7z beats other codecs on 24bit 48khz sample

Reply #33
As a sidenote, after someone here on HA pointed out to me that FLAC could be used as a general purpose compressor by --force-raw-format, I did for fun try it on a few files. Not very competitive.

WavPack can do this too with "--raw-pcm" and yes, they're generally not too competitive. Switching to 8-bit mono sometimes helps. I think the only practical value of this is finding bugs in the code.

7z beats other codecs on 24bit 48khz sample

Reply #34
Interestingly, that's not the case for DSD audio; I recently was experimenting with compressing that and it took a few days before I could beat bzip2 (and it still beats me on some samples)!

Starting from LPCM-optimized WavPack, I presume?

No, actually starting from scratch and using arithmetic coding. And one of the methods actually was a decent general purpose compressor that beat WinZip on one huge pdf that I had! 

7z beats other codecs on 24bit 48khz sample

Reply #35

There's only one album where XZ beats any codec, and that's on mono material with lots of silence.

LZ77 does very well when you have repeating sequences. Silence falls into that category. Although xz does use a "delta" filter when applied to audio data. It probably allows the LZ77 model to find the patterns.


XZ can do particularly well if you use a custom filter chain. I can get pretty good ratios (though still not as good as flac -8) when using XZ's ability to use a custom filter chain. Specifically, I use
Code: [Select]
xz -vvk --delta=dist=4 --delta=dist=4 --lzma2=dict=128MiB,lc=0,lp=2,pb=2,mode=normal,nice=273,mf=bt4,depth=1024 Audio_file.wav

but I change the dictionary size to be the smallest value that is either of the form 2^n or 2^n + 2^(n-1) that's larger than the file I'm compressing, because anything larger is unnecessary and those are the values that XZ Supports.

Note that with delta, you can specify the distance, which is extremely useful because each sample is 4 bytes long (16-bit stereo, adjust for other formats) so the corresponding byte would be 4 bytes away. Using delta twice improves the ratio further in every audio file I've tried it on, but I don't entirely know why. For some reason, three delta filters consistently performs worse than two, even though two consistently performs better than one. Someone else will have to explain this one to me.

Also note the values I'm using for lc, lp, and pb. (The other non-dict values are just max settings.) It's easier to explain if I quote the XZ manpages:
Quote from: man xz link=msg=0 date=


By using lp=2 and pb=2, I set LZMA2 to assume 4-byte alignment for everything, which is exactly how I want it for 16-bit stereo samples. I'd change these to 1 for 16-bit mono, 24-bit stereo, and 8-bit stereo. (24-bit stereo only contains one factor of two, but 16-bit stereo contains two; that's why it's lower for this one).
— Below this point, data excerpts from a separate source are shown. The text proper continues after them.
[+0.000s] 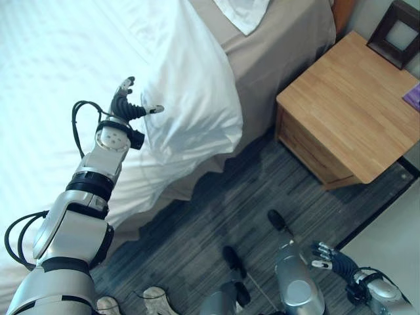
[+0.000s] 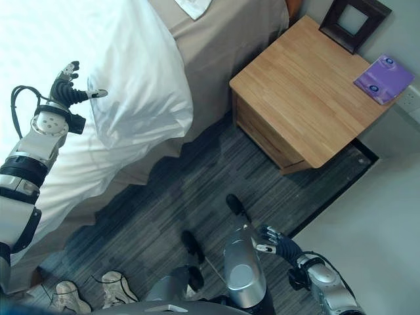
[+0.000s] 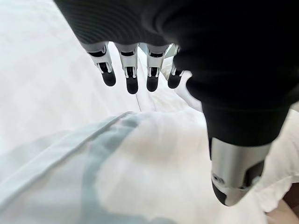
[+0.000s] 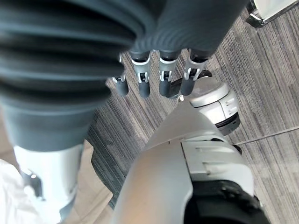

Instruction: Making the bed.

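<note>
Bed: upper left of the frame, white sheet, tan skirt along its side down to the floor.

Duvet: white, bunched at the bed's edge in the upper middle, its lower corner hanging over the side of the bed above the carpet.

Pillow: white, a corner showing at the top edge, lying on the tan cover.

Left hand: left of centre, raised just beside the duvet's folded edge; fingers straight and spread, thumb apart, holding nothing. In the left wrist view the fingers hang above the white cloth without clasping it.

Right hand: lower right, low over the carpet, well apart from the bed; fingers relaxed and empty, as the right wrist view confirms.

Nightstand: wooden, upper right, just beside the bed. On its top: a dark frame at the far corner, a purple pad near the right edge.

Shoes: pale pair, lower left, on the carpet.
</note>
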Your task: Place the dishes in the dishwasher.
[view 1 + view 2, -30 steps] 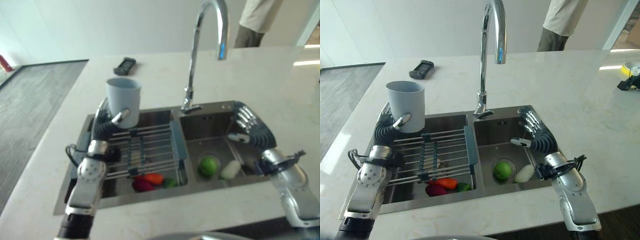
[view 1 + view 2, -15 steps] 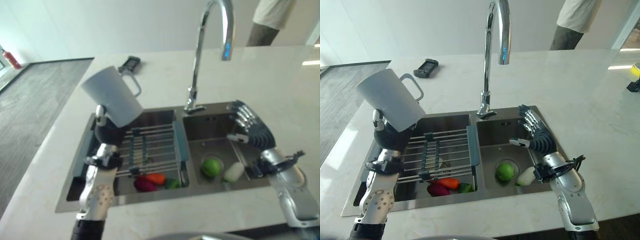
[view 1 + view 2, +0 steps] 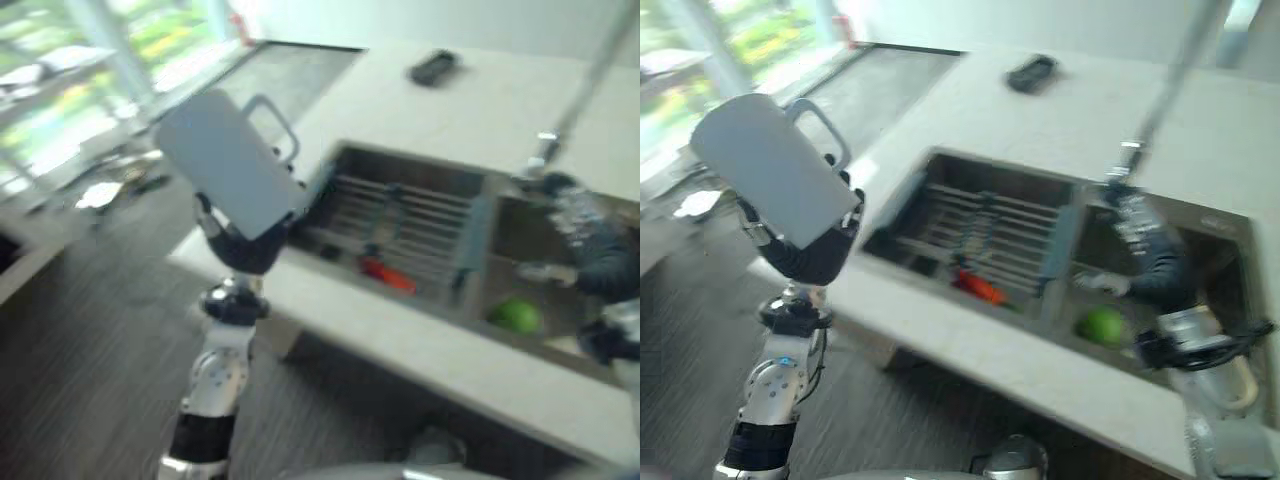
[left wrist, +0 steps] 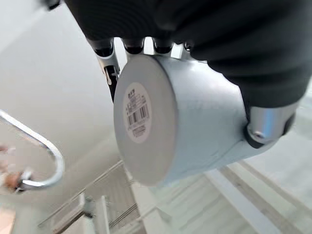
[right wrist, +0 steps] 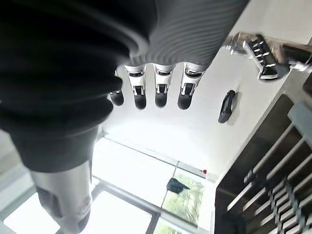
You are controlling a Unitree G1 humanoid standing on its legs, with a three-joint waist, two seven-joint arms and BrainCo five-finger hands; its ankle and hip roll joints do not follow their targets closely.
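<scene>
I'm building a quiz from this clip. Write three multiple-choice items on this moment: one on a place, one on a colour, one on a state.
1. Where is the mug?
A. On the sink rack
B. In the left hand, out past the counter edge
C. Under the tap

2. What colour is the round fruit in the right basin?
A. Green
B. Blue
C. Black

3. How is the right hand?
A. Shut on the fruit
B. Shut on the tap
C. Open, holding nothing

Answers: B, the left hand grips the mug above the floor. A, the fruit is green. C, the right hand has straight fingers.
</scene>
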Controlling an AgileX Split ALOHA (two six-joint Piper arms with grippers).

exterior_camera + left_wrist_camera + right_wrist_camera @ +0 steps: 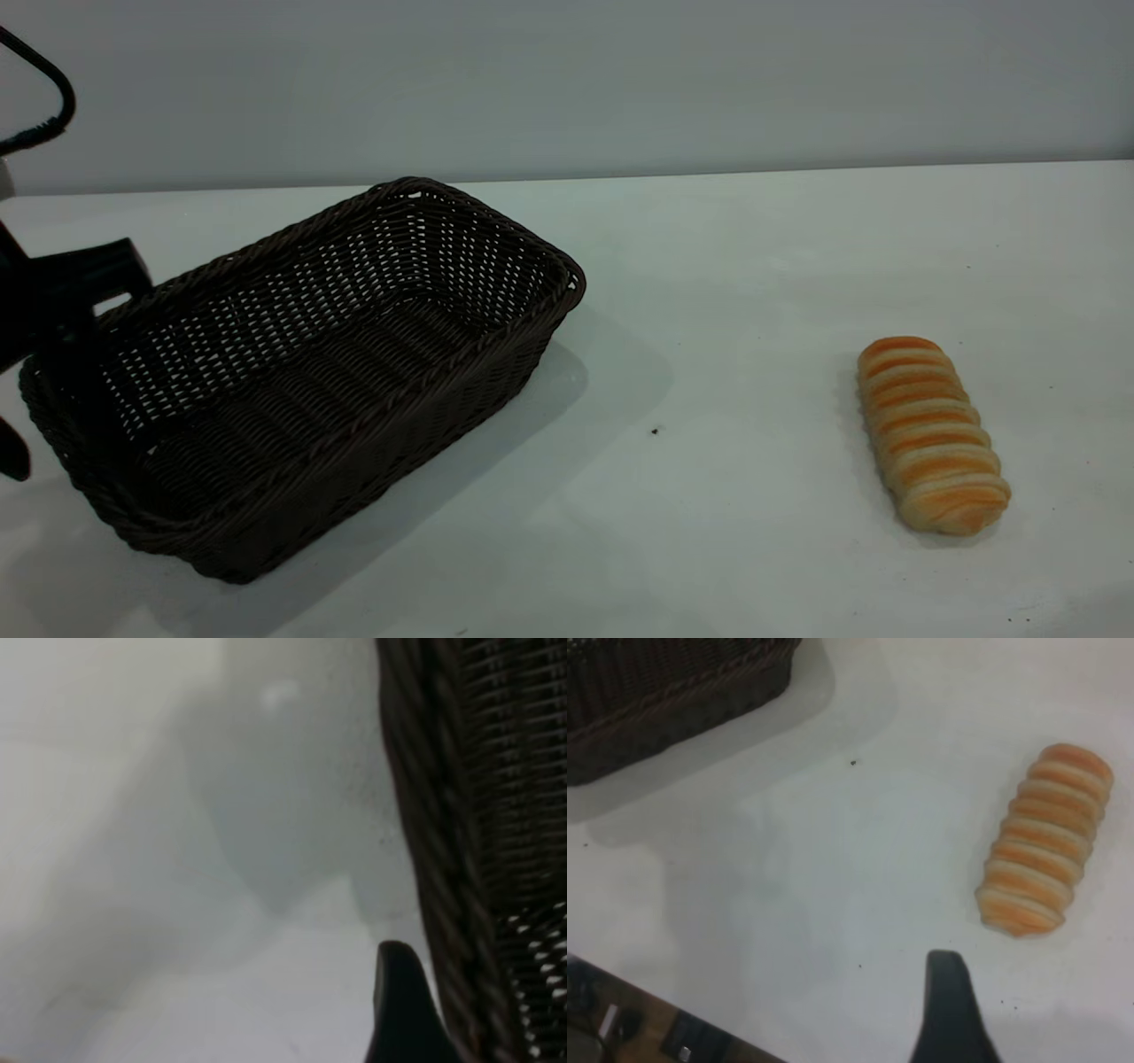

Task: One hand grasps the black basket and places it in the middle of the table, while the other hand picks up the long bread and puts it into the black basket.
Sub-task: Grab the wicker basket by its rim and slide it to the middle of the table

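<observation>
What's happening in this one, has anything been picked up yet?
Not the bread. The left gripper is at the left end of the black basket, right at its rim; whether it grips is unclear. The basket sits left of centre and holds nothing. The long bread lies untouched on the table at the right, with the right gripper hovering nearby.

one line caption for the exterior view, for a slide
Left gripper at the black basket rim; long bread lies apart on the table.
</observation>
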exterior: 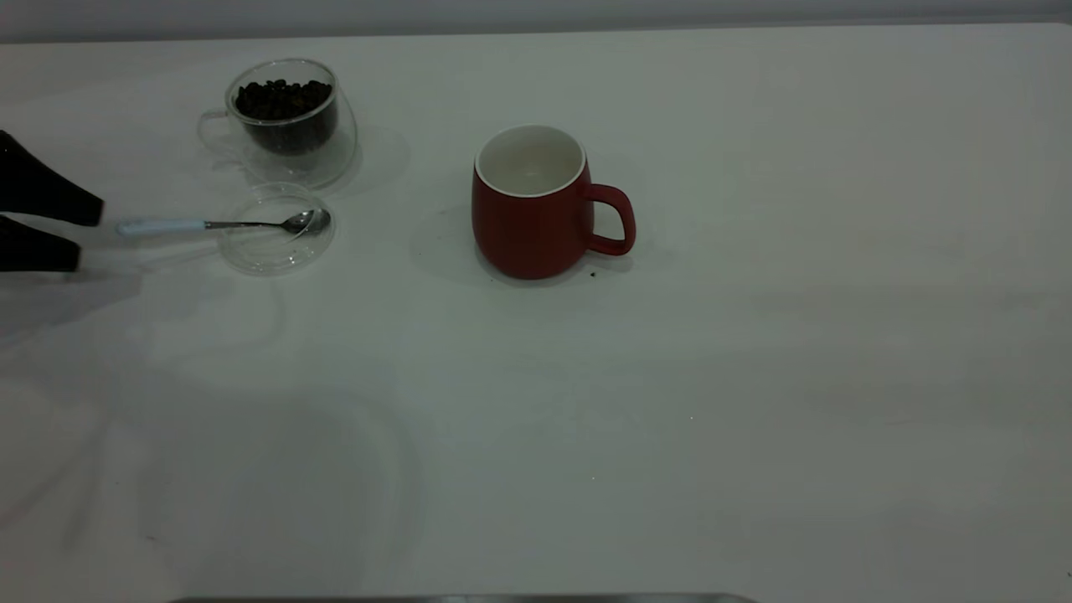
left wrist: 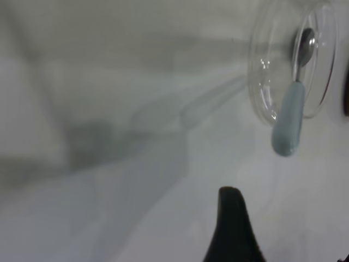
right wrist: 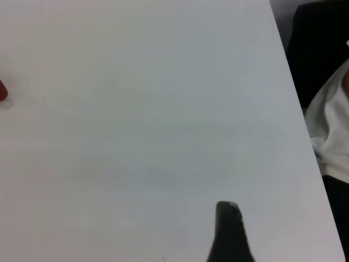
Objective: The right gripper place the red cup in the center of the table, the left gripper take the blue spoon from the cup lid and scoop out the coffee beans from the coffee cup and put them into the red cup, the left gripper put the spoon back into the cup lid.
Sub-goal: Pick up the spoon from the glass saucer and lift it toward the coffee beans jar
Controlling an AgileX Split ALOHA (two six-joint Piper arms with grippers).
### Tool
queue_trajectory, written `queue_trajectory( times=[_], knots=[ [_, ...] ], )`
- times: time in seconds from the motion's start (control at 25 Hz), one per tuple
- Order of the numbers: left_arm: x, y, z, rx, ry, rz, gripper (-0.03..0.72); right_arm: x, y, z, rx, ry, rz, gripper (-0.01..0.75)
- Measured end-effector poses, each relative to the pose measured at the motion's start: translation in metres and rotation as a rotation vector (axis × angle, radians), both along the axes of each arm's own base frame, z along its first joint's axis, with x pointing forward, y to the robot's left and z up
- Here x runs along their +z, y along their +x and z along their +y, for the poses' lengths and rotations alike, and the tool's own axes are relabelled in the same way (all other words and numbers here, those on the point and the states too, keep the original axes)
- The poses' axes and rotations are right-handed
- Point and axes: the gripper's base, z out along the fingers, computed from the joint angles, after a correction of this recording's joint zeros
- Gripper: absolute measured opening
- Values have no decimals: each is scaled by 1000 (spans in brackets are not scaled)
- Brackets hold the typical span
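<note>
The red cup (exterior: 536, 209) stands upright near the middle of the surface (exterior: 754, 377), its white inside bare and its loop handle pointing toward the exterior view's right. A few dark specks lie on the surface just beside its base.

Well apart from it, toward the left, the cup lid (exterior: 276, 229) lies flat. The blue spoon (exterior: 226, 224) rests across it: the metal bowl sits inside the lid near its right rim, and the pale blue handle reaches out over the left rim. In the left wrist view the same spoon (left wrist: 292, 109) shows its handle end overhanging the rim of the lid (left wrist: 262, 82).

Just behind the lid stands the coffee cup (exterior: 289, 121), its clear handle turned to the left. The coffee beans (exterior: 282, 100) fill its inner wall nearly to the top.

The left gripper (exterior: 79, 232) enters at the exterior view's left edge, low and near the spoon handle's end but apart from it. Its jaws stand open, with 2 black fingers (exterior: 50, 197) separated by a clear gap and holding nothing.

The right gripper lies outside the exterior view. In the right wrist view only 1 dark fingertip (right wrist: 229, 229) shows above the bare surface, so the state of its jaws cannot be told. A sliver of the red cup (right wrist: 2, 90) appears at that picture's edge.
</note>
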Motion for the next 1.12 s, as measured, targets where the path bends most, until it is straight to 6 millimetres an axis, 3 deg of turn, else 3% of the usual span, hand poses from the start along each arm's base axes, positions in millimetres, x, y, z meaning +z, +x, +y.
queue_trajectory(
  times=[0.6,0.84,1.12],
  knots=[
    [-25,8,-21,40,-105,-11,587,0,0,0,0,0,0,573],
    [-24,9,-23,37,-130,-42,581,0,0,0,0,0,0,573],
    [-23,10,-23,46,-138,-55,488,0,0,0,0,0,0,573]
  ],
)
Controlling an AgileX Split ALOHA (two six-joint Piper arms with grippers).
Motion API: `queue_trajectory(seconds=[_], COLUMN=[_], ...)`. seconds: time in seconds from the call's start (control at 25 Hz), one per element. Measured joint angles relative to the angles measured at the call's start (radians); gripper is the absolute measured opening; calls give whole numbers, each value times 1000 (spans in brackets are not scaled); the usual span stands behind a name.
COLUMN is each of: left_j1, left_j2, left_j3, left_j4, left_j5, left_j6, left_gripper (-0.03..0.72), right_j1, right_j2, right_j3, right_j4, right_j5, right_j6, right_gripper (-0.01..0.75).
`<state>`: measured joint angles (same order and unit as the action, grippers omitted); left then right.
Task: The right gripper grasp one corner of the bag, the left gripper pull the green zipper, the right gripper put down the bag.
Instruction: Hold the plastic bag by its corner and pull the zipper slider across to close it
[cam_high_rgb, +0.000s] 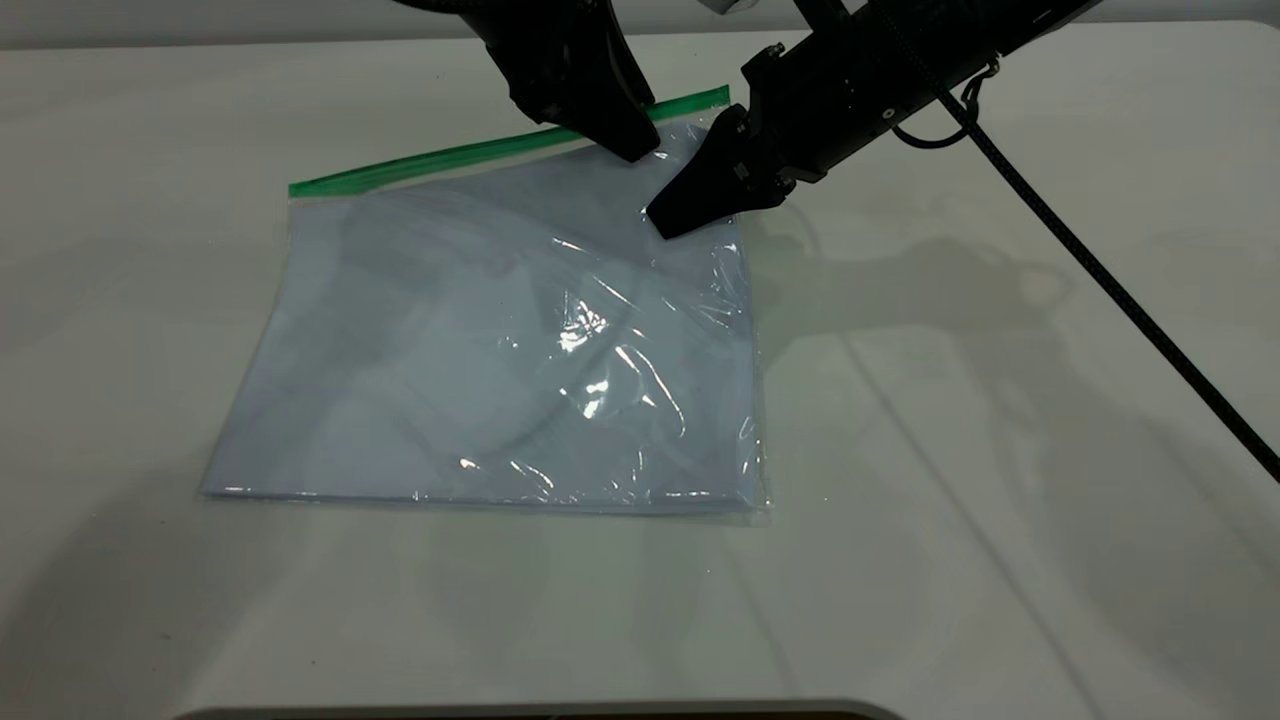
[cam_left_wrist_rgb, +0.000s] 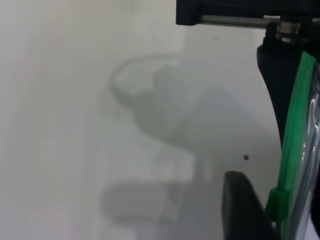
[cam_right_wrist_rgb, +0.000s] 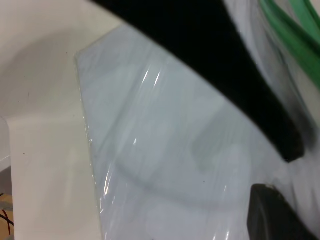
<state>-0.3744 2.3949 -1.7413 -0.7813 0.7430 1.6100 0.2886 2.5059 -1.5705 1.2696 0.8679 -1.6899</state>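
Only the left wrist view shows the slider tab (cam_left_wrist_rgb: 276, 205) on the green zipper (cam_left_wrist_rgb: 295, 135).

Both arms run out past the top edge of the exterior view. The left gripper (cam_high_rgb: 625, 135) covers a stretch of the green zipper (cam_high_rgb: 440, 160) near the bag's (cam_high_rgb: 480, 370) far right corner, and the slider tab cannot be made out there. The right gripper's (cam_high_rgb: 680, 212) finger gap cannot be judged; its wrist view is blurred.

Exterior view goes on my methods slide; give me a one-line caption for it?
Both grippers, left gripper and right gripper, meet at the bag corner beside its green zipper.
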Motion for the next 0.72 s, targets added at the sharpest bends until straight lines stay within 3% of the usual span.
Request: queue_trajectory(seconds=[0.36, 0.72], left_j1=[0, -2], left_j2=[0, 0], left_j3=[0, -1], left_j4=[0, 48], left_j5=[9, -1], left_j6=[0, -62], left_gripper=[77, 53], right_j1=[0, -14], right_j2=[0, 0], right_j3=[0, 0], right_j4=[0, 6], right_j5=[-1, 10], right_j6=[3, 30], right_gripper=[36, 36])
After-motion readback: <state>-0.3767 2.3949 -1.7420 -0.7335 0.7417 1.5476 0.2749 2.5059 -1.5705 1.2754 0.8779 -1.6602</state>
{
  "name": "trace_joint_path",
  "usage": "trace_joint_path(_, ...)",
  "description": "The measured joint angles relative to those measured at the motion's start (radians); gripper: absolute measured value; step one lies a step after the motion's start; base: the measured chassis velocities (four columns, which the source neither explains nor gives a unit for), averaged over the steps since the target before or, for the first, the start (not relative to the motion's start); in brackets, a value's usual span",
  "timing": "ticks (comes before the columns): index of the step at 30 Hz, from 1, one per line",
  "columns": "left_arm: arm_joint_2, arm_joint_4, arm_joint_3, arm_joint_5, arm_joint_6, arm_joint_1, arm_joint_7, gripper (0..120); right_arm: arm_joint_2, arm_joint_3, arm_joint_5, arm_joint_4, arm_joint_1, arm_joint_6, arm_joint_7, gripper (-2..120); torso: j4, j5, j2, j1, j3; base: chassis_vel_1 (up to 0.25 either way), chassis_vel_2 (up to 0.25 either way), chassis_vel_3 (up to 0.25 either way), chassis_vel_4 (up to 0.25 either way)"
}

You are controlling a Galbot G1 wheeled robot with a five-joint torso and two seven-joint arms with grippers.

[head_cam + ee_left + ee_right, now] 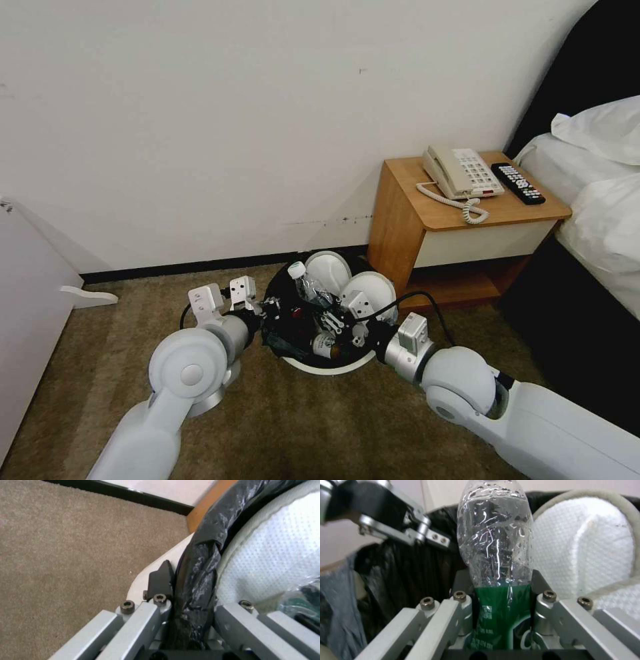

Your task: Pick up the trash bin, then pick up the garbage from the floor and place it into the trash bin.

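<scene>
The trash bin (327,365), white with a black bag (200,562) over its rim, sits low by the carpet floor (300,420). My left gripper (267,311) is shut on the rim nearest it, with one black finger (161,578) outside the wall. Inside the bin lean two white slippers (328,270) (371,288). My right gripper (333,325) reaches into the bin, shut on a clear plastic bottle (496,542) with a green label; its white cap (297,270) points up. More small garbage lies dark beneath. In the right wrist view the left gripper (386,525) shows behind the bottle.
A wooden nightstand (407,220) with a phone (460,172) and remote (518,183) stands right behind the bin. The bed (600,200) fills the right side. A white panel (27,300) and a white piece (87,297) sit left. Open carpet lies in front.
</scene>
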State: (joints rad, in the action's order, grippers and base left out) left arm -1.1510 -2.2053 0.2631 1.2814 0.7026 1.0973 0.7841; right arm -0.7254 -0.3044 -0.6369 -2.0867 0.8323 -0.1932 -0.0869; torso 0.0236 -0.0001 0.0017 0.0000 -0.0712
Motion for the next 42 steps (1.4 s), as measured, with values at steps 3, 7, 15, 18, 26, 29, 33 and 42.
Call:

The choice of lc=0, lc=1, or lc=2 is not critical: I tried all three on several samples and got nearly identical results (as in within .001 ratio), better or worse depending on the samples.

So there you have it, your guide on how to better compress your wav files with XZ. Final answer: Use FLAC or any other audio-oriented program. FLAC compresses better and also has much faster compression and decompression; FLAC decompressed around 6x faster than XZ and compressed around 20x faster.